The thoughts and speech of other characters is one technique used in indirect characterization. Keep in mind that in this short story, it is one of the most important modes of indirect characterization because it fully supports the main theme of the story, which is the disconnection between a troubled teenager and the adults around him. The speech and thoughts of others about Donny's performance in school, his behavior, and his general attitude may or may not be entirely revealing of his true character, but they show how his behavior is defining his character in a world where the adult expectations and values are not understood nor lived up to by the main character.
In the very beginning of the story Daisy learns from the principal that her son is "noisy, lazy, and disruptive," and that he fools around and won't respond in class. Her response to the principal after summarizing her strict home rules is that Donny tells his parents he doesn't have any homework or already finished it, indicating he is lying. Another session with the principal later reveals (to both parents) that Donny's behavior and performance are getting worse.

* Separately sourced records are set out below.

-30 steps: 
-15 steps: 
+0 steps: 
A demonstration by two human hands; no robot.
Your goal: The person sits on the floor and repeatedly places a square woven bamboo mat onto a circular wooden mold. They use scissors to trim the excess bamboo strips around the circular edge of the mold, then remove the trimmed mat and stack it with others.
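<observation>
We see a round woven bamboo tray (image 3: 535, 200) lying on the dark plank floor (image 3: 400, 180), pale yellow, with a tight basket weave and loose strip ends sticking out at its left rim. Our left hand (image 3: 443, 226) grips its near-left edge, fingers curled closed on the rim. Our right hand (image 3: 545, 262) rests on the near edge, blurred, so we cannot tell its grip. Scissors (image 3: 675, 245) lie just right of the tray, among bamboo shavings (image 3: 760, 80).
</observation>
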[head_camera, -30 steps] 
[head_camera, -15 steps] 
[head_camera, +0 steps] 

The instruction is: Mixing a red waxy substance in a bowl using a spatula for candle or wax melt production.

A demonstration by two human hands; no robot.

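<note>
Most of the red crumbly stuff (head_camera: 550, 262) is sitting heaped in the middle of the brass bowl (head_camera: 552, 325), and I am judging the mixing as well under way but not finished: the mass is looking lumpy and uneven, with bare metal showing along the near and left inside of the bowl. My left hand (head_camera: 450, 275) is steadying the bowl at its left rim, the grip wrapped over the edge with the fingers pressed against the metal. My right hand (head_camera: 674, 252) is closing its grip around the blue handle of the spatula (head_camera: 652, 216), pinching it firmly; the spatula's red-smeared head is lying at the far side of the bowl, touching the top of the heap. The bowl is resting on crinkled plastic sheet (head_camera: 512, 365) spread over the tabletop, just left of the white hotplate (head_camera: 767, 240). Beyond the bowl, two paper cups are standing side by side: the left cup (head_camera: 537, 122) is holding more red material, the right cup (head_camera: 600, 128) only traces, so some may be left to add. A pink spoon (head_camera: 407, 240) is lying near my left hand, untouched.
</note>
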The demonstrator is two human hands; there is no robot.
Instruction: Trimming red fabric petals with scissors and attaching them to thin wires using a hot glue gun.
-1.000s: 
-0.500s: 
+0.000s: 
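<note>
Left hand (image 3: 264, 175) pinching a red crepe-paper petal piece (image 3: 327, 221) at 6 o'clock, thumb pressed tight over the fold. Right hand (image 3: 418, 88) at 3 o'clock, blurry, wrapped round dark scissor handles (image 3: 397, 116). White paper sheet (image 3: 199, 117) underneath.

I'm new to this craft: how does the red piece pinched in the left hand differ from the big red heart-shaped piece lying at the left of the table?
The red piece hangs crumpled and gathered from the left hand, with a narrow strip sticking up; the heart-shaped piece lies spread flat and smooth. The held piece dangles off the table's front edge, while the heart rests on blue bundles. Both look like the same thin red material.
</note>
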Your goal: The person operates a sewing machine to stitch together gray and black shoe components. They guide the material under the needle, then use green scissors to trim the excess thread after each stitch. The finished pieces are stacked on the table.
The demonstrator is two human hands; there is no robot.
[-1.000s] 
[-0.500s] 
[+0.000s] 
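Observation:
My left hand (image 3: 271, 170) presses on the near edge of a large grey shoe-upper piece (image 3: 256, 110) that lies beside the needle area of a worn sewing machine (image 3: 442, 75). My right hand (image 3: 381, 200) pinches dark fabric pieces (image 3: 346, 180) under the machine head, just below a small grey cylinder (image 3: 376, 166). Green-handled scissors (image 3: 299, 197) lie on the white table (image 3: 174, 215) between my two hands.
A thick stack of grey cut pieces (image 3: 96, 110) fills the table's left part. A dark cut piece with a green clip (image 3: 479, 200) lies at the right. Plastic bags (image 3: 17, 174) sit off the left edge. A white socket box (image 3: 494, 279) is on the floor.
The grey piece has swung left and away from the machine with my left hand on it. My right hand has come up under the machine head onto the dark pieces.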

In his sessions with Cal, however, we get to see characterization from Donny's point of view. It is through Cal's open-ended questions (and relationship building techniques) that Donny starts to reveal himself. Cal later tells Donny's parents that he believes the child is "underestimated," has low self esteem, and doesn't feel like anyone listens to him.
Ultimately, even though he builds a more personal relationship with Cal, Donny's behavior never does actually change. Instead of admitting he failed, Cal labels Donny as "emotionally disturbed."
Through the thoughts and speech of each of the other adult characters in this story, it is obvious that Donny is a troubled teen whom none of the characters fully understands. It is also ironic, however, that it is precisely because of the misunderstanding and disconnection he has with the people who should care about him the most that Donny is ultimately such a failure.